Exercise description: Collect all lines containing the word "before" from the data.

Exercise input:
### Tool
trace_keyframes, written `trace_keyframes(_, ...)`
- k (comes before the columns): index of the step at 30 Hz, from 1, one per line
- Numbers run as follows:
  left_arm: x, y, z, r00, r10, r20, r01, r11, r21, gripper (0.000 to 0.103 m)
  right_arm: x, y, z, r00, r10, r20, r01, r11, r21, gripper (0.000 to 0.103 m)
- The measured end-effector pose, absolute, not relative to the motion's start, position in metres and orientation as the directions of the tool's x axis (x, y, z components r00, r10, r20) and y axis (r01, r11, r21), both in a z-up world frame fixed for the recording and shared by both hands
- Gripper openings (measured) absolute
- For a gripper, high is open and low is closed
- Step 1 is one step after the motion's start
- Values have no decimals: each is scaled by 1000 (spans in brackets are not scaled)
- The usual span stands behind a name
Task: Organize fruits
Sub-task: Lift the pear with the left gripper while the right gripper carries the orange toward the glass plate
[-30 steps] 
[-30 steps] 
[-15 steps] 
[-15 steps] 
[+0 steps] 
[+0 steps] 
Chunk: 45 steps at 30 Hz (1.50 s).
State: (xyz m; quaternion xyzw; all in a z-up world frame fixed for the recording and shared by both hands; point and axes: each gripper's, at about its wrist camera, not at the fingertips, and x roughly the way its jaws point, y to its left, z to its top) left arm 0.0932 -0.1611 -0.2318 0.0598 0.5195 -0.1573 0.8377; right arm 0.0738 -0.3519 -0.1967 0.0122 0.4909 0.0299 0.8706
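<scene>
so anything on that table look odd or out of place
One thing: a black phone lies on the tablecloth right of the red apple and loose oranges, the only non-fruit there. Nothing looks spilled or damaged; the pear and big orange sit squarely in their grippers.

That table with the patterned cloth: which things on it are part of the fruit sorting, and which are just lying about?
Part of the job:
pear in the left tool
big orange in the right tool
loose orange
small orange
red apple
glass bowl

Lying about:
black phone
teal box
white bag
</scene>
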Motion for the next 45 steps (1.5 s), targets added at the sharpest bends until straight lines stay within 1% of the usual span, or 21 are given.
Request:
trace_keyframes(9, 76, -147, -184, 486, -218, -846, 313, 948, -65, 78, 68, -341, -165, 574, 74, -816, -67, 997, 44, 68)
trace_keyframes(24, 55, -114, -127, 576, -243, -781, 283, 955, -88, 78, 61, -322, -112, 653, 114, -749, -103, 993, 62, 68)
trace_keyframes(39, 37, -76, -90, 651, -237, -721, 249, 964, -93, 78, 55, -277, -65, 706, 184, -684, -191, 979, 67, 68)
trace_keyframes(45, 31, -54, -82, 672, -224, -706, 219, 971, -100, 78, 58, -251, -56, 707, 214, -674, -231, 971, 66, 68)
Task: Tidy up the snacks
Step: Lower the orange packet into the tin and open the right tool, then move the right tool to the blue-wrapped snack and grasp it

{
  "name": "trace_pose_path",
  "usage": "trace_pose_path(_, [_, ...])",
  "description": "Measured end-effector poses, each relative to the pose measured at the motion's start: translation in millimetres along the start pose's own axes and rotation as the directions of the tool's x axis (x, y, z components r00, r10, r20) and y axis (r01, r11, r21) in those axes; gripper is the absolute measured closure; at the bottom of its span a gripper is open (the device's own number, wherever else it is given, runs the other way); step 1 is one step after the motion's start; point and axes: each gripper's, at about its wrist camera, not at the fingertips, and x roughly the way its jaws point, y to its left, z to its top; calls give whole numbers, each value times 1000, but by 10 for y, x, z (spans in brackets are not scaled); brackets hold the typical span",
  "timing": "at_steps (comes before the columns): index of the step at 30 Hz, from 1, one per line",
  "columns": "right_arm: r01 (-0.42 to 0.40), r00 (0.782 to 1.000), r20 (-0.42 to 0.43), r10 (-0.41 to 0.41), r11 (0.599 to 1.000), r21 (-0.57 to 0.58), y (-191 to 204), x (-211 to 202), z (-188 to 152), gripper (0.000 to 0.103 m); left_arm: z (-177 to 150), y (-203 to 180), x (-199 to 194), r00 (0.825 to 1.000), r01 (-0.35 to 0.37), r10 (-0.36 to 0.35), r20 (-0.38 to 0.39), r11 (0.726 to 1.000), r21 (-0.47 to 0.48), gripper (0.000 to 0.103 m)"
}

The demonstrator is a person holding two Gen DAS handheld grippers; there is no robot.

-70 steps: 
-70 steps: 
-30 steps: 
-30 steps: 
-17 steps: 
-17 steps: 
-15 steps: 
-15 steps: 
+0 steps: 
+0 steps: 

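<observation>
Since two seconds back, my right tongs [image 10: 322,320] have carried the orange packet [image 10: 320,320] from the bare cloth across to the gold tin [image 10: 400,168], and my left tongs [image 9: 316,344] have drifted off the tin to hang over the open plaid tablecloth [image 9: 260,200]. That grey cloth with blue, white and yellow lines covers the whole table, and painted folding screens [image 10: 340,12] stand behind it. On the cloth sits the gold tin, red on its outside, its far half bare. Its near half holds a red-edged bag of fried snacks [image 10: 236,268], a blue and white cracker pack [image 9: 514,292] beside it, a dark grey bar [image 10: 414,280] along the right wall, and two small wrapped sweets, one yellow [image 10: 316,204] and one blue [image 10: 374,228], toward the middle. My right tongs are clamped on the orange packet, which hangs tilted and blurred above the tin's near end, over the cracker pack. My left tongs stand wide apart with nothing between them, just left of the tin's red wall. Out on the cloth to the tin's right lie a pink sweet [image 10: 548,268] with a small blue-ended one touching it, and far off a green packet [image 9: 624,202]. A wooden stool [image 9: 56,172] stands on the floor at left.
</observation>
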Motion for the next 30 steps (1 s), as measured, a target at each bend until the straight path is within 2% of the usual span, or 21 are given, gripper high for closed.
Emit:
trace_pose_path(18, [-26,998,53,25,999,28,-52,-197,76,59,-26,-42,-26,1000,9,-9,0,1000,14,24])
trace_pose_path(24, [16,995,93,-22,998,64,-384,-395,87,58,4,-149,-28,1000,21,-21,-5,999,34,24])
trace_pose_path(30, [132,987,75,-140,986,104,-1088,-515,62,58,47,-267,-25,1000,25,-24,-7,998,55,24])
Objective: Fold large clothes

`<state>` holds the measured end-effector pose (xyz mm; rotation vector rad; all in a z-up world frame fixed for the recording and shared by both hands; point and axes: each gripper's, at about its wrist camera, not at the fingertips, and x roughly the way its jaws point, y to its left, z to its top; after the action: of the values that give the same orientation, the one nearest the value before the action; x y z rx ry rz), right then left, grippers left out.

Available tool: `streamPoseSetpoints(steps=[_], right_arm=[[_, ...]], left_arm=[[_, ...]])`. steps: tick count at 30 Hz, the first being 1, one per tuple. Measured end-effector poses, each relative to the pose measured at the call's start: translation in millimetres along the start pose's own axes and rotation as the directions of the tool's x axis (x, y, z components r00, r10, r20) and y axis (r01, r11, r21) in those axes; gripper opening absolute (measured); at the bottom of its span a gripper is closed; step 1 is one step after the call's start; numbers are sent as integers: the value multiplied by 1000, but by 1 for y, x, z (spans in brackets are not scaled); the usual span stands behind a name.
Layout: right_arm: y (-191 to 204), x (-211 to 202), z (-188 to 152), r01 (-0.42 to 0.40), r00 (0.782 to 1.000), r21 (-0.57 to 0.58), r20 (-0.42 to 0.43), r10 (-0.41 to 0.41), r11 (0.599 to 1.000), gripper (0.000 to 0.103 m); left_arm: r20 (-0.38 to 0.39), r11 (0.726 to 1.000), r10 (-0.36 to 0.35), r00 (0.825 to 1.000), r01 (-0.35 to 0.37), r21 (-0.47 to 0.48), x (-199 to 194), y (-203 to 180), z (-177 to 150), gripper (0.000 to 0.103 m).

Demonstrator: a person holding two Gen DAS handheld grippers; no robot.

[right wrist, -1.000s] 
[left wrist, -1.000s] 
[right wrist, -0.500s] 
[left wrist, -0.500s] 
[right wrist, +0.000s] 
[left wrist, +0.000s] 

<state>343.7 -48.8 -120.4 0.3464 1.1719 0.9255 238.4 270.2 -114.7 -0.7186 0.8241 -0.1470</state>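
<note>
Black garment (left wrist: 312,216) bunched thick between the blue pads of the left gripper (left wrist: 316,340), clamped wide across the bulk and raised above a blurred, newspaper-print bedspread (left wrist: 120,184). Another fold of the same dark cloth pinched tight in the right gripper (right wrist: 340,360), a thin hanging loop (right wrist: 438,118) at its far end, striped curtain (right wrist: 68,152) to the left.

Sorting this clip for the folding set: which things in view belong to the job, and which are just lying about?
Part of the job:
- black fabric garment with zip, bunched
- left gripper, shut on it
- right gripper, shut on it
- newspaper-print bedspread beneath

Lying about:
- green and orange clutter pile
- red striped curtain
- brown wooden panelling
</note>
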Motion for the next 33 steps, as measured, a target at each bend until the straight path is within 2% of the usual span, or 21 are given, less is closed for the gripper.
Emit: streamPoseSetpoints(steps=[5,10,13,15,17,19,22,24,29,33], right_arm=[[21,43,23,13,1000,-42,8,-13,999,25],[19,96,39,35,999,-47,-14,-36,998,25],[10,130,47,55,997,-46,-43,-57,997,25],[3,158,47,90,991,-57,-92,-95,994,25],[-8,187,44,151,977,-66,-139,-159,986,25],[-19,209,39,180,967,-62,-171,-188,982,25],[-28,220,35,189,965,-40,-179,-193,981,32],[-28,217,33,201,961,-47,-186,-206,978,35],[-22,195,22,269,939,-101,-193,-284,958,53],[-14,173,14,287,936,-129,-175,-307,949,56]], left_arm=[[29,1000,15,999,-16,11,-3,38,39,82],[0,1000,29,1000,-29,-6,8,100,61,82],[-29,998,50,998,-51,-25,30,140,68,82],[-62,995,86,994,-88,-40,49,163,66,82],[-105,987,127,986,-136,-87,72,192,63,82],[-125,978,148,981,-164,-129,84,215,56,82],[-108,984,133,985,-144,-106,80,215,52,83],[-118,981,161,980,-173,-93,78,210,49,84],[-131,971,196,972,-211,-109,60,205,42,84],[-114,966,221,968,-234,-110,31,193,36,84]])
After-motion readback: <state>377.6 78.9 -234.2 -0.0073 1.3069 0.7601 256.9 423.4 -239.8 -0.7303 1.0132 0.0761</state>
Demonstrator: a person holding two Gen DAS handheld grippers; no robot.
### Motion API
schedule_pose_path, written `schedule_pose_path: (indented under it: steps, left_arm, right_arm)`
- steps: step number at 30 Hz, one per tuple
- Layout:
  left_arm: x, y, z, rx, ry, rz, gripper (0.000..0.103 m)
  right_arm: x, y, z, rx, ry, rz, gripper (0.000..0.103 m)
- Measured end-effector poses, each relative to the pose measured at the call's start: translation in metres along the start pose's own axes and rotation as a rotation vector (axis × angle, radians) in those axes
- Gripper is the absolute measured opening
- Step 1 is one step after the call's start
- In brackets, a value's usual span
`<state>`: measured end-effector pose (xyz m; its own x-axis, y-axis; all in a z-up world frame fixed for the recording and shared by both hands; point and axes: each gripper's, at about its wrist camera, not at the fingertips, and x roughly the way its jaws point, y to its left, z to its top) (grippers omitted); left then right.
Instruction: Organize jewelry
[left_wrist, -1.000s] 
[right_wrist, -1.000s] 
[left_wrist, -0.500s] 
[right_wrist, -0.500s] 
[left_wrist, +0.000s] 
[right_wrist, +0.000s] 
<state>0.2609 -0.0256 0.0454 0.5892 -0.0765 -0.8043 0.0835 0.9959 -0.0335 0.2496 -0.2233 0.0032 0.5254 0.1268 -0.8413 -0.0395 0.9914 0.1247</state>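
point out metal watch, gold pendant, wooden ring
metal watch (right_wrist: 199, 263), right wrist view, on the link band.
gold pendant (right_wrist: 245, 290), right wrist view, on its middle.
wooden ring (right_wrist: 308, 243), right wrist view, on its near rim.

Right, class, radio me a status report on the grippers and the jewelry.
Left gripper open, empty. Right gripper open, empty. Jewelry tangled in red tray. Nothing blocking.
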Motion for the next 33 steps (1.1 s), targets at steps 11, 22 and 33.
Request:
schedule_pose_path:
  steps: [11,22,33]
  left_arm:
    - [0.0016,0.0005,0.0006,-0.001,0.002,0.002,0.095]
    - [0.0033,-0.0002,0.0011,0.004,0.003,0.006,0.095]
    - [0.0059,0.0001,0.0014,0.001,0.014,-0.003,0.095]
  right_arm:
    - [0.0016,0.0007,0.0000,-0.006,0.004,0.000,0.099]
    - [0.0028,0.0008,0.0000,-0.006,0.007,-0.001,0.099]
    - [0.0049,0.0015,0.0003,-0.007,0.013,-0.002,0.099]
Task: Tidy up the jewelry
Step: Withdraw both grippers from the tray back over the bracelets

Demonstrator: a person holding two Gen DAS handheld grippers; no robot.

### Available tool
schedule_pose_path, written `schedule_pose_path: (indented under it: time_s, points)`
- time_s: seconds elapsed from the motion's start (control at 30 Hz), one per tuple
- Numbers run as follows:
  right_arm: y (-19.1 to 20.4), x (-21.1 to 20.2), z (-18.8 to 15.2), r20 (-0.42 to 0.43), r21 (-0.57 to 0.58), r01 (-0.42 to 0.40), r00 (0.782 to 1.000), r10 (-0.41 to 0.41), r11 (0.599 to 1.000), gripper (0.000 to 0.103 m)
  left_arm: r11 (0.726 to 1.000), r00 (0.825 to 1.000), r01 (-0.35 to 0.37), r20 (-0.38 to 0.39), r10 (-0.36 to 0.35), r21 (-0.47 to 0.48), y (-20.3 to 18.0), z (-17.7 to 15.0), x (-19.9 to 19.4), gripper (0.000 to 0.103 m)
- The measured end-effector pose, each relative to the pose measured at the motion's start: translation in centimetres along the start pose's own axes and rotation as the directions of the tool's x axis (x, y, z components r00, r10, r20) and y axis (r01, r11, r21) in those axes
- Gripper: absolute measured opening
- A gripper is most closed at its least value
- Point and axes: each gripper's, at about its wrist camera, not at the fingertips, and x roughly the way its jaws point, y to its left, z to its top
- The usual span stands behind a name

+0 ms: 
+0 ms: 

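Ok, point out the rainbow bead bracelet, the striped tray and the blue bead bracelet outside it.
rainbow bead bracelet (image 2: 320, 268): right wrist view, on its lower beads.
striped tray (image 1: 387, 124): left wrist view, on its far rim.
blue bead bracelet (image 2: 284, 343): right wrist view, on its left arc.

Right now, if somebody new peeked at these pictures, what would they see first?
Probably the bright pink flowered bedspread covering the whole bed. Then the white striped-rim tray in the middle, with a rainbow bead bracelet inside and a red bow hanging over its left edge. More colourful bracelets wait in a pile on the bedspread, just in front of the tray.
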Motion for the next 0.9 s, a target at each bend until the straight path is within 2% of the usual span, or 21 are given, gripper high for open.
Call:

Answer for the task:
- k (comes before the columns): index of the step at 30 Hz, from 1, one per line
  "timing": "at_steps (comes before the columns): index of the step at 30 Hz, from 1, one per line",
`<state>` holds the measured end-effector pose (xyz mm; rotation vector rad; all in a z-up world frame fixed for the recording and shared by both hands; point and axes: each gripper's, at about its wrist camera, not at the fingertips, and x roughly the way its jaws point, y to its left, z to its top; after the action: of the values that give the same orientation, the one nearest the value before the action; x y z rx ry rz), right then left, grippers left out.

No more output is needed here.